At your six, Gino. And again, another coming out of a room and heading toward the one at your six. He’s covered in blood. The girl he left barely alive looks to be about fifteen if that. That was Diego. His voice was steady, but there was something there that had Gino wanting to order the brothers from the room.

Two just came out of cell at the end of the hall, right side. They’re laughing and looking back into the cell. Both men have blood on them. Looks like arterial spray, Rubin reported. Moving closer.

Don’t. Gino couldn’t help himself. He was beginning to feel a little desperate. This club was one of the sickest places he’d ever been in. He needed to kill Zhu, but he didn’t like exposing Diego and Rubin to the kinds of things happening. He had a feeling he knew what went on in that cell. There’s no need to see what they did.
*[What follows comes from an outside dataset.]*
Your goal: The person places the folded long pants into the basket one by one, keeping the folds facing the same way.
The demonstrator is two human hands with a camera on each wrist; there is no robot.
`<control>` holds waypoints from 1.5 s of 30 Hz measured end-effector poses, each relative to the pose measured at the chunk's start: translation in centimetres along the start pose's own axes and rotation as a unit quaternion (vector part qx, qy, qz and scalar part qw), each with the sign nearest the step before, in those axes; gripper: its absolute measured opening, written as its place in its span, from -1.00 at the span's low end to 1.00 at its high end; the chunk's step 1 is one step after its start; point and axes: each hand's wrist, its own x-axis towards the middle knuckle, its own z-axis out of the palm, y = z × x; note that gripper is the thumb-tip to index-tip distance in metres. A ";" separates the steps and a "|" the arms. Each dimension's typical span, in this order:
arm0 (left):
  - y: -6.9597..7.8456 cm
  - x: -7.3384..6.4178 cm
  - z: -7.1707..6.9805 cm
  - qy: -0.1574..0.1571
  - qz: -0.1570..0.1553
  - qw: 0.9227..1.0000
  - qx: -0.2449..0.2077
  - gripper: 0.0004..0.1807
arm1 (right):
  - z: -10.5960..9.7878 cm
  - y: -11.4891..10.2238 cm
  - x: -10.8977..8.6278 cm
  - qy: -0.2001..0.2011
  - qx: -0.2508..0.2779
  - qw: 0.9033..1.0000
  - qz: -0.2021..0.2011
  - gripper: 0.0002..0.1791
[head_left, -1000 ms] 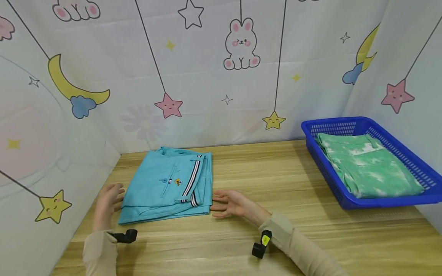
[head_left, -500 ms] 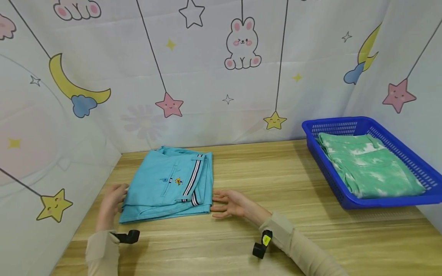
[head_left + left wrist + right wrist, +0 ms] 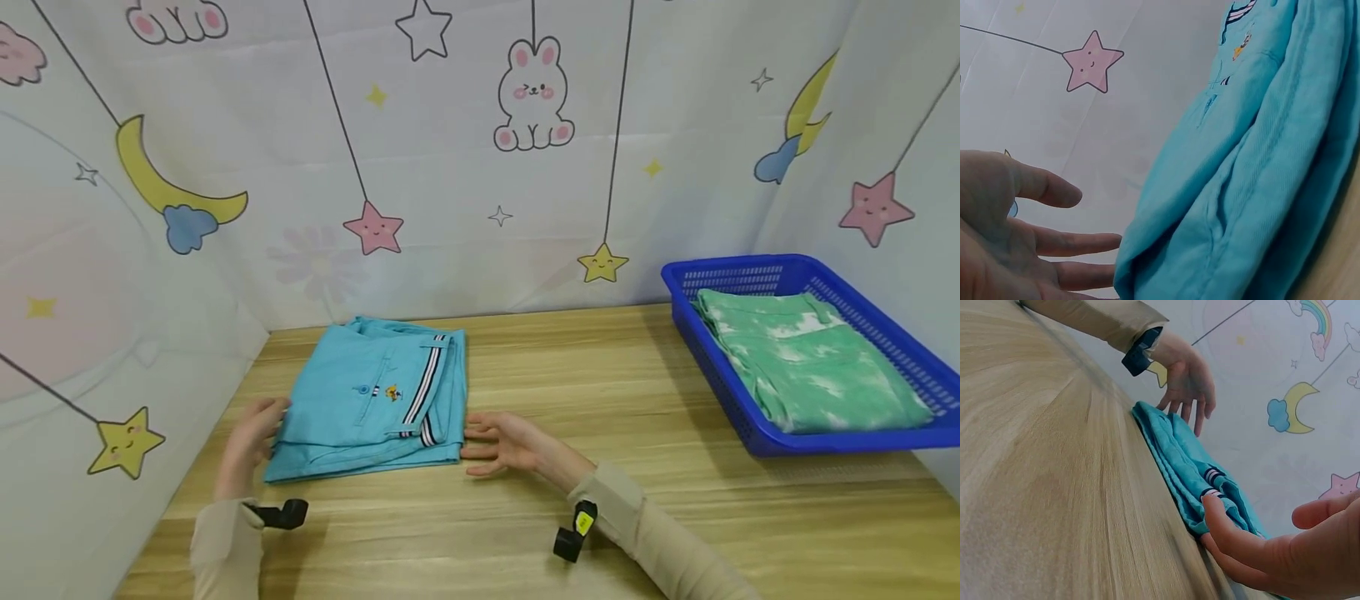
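Observation:
Folded turquoise trousers (image 3: 337, 400) lie on the wooden table, with a striped waistband, a buttoned pocket and a small embroidered figure on top. At their left edge is my left hand (image 3: 251, 437), its fingers extended toward the folded side. In the left wrist view those fingertips (image 3: 1110, 242) come right up to the cloth, thumb apart. My right hand (image 3: 506, 444) lies low at the right edge beside the waistband, palm turned to the trousers. The right wrist view shows its fingers (image 3: 1229, 534) at the waistband end, thumb raised away from the cloth.
A blue plastic basket (image 3: 712, 367) stands at the right of the table (image 3: 570, 375), holding folded green-and-white tie-dye trousers (image 3: 817, 358). A white curtain (image 3: 450, 167) printed with stars, moons and a rabbit closes off the back and sides.
My left hand has shifted slightly right, closer to the trousers' left edge. The right hand stays at the right edge. The whole head view has drifted a little.

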 end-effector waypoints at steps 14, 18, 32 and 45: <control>1.0 0.2 1.4 -0.040 -0.003 0.999 -0.003 -0.25 | 0.2 0.4 -0.6 -0.019 -0.002 1.000 0.025 -0.40; 1.3 0.3 1.4 -0.052 -0.002 0.999 -0.003 -0.28 | 0.0 0.3 -0.7 -0.020 -0.005 0.999 0.028 -0.40; 1.0 0.6 1.1 -0.061 -0.005 0.998 -0.013 -0.30 | -0.9 -0.5 -0.5 -0.023 0.024 0.999 0.031 -0.34; 1.0 0.4 1.0 -0.064 0.003 0.998 0.000 -0.28 | -1.9 -1.5 -0.4 0.034 0.001 0.999 -0.002 -0.41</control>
I’ve got them, Draden said. Hang back, kid. You’re our eyes. We have to know the minute someone spots one of our kills.

Gino walked casually with a man and a woman, the woman dressed in a luxurious fur, her ears dripping with diamonds. Her eyes were bright, and she was clearly as high as her man as they wandered over to the cell where the two men with red armbands talked just outside the lit room. The woman giggled when she saw the young girl, naked and barely moving, her body covered in blood.

“We’re too late,” she whispered, excitement in her voice. “I wanted to see this one. So many ideas to bring home with us to our own little darling.”

Fur coat, black suit. They come out, kill them, he ordered Ezekiel and his brother. He wanted to burn the club down with everyone in it.

You can’t kill them all, Ezekiel’s voice steadied him. We’re here to take out Zhu. Keep your heads in the game, all of you.

Maybe not, but these people don’t deserve to live.